● **Assignment**
Lines with the word "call": copy all of them from the entries below.

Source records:
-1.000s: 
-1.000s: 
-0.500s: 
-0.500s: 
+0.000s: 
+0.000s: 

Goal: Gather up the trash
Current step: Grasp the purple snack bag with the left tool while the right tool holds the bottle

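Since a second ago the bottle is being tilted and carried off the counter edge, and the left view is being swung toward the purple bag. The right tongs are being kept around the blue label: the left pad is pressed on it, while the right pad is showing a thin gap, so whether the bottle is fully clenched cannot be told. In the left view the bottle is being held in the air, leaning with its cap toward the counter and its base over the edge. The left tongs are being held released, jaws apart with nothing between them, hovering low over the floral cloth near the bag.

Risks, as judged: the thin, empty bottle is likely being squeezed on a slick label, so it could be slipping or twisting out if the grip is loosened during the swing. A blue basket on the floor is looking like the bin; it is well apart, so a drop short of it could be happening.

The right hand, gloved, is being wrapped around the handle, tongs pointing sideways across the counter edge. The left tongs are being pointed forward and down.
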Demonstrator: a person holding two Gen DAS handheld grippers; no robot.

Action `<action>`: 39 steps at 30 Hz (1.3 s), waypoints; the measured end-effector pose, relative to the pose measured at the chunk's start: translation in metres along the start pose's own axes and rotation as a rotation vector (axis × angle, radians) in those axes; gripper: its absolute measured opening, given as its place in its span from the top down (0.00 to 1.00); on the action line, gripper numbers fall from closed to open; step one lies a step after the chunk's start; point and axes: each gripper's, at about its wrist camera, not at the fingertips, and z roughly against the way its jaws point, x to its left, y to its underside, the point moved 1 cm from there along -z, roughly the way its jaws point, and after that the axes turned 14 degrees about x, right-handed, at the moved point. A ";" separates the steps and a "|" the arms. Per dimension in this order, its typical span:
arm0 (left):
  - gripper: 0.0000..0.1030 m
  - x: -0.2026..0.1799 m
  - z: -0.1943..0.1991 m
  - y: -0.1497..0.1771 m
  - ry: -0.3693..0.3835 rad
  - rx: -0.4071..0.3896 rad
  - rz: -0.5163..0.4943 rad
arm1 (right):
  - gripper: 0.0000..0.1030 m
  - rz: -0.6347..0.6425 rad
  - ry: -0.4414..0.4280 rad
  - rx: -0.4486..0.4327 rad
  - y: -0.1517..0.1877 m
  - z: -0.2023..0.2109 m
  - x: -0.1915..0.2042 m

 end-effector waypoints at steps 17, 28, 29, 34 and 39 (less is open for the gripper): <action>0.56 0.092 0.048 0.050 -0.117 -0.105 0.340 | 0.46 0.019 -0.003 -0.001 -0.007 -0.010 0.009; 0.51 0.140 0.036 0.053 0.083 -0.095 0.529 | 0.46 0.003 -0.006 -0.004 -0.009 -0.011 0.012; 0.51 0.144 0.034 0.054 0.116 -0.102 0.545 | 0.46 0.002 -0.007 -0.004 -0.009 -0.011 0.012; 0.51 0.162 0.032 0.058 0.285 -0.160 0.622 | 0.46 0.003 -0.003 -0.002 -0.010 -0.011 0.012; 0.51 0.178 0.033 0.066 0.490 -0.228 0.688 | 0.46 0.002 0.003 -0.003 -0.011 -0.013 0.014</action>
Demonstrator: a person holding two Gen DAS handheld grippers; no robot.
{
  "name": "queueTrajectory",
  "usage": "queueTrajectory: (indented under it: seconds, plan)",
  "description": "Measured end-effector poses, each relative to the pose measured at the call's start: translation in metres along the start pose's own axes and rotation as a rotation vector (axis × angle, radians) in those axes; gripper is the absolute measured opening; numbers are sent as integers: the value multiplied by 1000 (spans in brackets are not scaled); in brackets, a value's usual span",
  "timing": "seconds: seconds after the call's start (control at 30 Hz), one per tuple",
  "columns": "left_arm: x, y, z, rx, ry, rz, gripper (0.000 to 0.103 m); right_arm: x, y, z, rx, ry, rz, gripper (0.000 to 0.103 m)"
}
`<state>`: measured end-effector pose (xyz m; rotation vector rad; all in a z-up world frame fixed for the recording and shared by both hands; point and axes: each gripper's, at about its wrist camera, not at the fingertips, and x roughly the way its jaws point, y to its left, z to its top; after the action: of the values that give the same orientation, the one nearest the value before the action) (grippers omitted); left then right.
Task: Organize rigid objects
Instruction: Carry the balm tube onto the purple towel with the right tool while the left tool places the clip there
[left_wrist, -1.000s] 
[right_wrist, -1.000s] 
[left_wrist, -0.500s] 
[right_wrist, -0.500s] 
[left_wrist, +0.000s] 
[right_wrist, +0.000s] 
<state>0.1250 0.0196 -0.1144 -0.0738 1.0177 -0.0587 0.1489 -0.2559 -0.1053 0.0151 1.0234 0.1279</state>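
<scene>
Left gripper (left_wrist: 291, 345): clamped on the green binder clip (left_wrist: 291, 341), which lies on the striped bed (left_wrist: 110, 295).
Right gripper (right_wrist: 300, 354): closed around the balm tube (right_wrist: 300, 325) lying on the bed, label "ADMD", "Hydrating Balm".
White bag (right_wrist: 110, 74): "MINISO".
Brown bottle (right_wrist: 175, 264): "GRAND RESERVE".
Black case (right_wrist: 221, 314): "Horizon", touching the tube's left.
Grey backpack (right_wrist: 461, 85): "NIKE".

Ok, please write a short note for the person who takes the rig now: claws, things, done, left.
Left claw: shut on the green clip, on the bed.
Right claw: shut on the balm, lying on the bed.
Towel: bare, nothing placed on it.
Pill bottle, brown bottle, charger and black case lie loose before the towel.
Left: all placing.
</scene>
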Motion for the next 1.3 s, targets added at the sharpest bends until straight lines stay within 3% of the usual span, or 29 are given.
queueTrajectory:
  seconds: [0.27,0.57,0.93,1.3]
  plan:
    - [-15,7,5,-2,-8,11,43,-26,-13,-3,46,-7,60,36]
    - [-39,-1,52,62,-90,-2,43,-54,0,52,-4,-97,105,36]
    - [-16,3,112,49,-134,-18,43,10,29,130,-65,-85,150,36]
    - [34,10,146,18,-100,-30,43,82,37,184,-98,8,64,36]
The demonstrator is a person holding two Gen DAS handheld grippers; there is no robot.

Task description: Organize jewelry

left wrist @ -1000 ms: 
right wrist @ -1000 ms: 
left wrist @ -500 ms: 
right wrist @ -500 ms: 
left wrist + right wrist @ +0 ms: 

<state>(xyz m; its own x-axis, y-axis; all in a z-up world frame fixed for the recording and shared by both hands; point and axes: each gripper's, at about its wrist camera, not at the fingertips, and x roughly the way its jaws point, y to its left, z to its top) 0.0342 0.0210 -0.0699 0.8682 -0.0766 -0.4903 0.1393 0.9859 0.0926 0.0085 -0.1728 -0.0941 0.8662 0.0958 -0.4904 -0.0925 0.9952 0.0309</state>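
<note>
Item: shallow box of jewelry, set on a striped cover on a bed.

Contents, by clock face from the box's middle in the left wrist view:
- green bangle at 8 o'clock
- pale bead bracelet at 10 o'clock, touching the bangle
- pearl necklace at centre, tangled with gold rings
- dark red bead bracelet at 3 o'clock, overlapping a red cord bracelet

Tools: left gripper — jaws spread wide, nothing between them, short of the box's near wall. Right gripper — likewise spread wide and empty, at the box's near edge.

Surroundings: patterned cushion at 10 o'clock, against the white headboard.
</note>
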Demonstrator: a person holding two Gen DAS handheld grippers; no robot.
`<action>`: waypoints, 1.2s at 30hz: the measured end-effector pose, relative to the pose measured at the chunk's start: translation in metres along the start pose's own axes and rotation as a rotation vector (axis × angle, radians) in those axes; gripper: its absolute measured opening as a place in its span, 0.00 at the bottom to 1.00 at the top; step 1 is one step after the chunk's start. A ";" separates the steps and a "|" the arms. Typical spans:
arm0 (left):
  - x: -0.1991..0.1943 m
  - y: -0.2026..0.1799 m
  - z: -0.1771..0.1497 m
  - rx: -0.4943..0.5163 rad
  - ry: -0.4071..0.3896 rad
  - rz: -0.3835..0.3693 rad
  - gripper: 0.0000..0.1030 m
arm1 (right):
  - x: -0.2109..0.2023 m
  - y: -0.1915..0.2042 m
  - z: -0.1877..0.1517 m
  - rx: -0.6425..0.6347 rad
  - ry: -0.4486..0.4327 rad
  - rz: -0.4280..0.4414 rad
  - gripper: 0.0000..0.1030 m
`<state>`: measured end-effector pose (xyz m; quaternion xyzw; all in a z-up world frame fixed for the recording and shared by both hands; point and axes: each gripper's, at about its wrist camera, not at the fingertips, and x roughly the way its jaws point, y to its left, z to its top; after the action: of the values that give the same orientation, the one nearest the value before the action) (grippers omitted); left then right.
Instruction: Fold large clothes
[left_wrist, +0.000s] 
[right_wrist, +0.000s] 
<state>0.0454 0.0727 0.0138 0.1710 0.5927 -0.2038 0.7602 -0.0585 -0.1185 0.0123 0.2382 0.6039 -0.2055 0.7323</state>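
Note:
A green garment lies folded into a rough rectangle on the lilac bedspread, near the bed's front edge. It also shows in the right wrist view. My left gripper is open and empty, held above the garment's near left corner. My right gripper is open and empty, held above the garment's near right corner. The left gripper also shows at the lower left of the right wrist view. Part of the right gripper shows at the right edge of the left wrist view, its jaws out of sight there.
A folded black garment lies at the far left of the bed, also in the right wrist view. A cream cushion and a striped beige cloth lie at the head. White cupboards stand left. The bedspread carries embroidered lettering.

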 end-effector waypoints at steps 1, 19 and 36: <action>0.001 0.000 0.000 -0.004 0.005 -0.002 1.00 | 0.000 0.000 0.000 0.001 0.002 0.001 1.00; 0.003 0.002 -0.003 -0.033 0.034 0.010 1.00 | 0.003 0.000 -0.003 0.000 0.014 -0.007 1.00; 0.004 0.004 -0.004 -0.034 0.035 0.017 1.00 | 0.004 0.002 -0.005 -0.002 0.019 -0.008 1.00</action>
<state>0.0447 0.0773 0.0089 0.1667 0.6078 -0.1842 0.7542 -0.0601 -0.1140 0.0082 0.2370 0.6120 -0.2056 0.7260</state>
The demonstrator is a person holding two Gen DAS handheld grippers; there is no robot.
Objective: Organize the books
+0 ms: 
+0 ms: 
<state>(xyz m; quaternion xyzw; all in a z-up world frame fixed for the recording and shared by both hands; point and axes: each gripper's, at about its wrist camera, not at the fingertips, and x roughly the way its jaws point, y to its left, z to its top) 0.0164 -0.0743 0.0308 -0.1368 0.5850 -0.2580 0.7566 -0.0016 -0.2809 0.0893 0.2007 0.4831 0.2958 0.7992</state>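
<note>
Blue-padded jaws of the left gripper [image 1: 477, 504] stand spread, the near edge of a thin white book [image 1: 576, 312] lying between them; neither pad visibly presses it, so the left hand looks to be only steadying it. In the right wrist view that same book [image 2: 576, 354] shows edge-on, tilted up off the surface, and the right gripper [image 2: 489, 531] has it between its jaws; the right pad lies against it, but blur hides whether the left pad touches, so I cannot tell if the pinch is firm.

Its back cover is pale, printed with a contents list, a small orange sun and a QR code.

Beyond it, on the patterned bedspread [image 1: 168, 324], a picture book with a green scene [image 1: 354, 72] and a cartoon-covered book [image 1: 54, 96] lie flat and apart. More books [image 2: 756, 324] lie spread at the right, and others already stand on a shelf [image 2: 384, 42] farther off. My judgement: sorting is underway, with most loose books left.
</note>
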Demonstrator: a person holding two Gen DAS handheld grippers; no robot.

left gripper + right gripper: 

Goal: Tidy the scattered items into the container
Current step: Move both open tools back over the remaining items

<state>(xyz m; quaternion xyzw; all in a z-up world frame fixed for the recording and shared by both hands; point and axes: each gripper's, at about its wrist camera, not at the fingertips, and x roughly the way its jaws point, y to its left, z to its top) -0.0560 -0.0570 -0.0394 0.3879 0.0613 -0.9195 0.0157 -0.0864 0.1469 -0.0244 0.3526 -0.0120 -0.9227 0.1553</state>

● **Exercise answer**
  "description": "Measured end-effector poses, each relative to the pose measured at the call's start: translation in metres along the start pose's own axes and rotation as a rotation vector (axis × angle, radians) in those axes; gripper is the absolute measured opening; numbers are sent as integers: the value multiplied by 1000 (spans in brackets are not scaled); in brackets, a value's usual span",
  "timing": "seconds: seconds after the call's start (control at 30 Hz), one per tuple",

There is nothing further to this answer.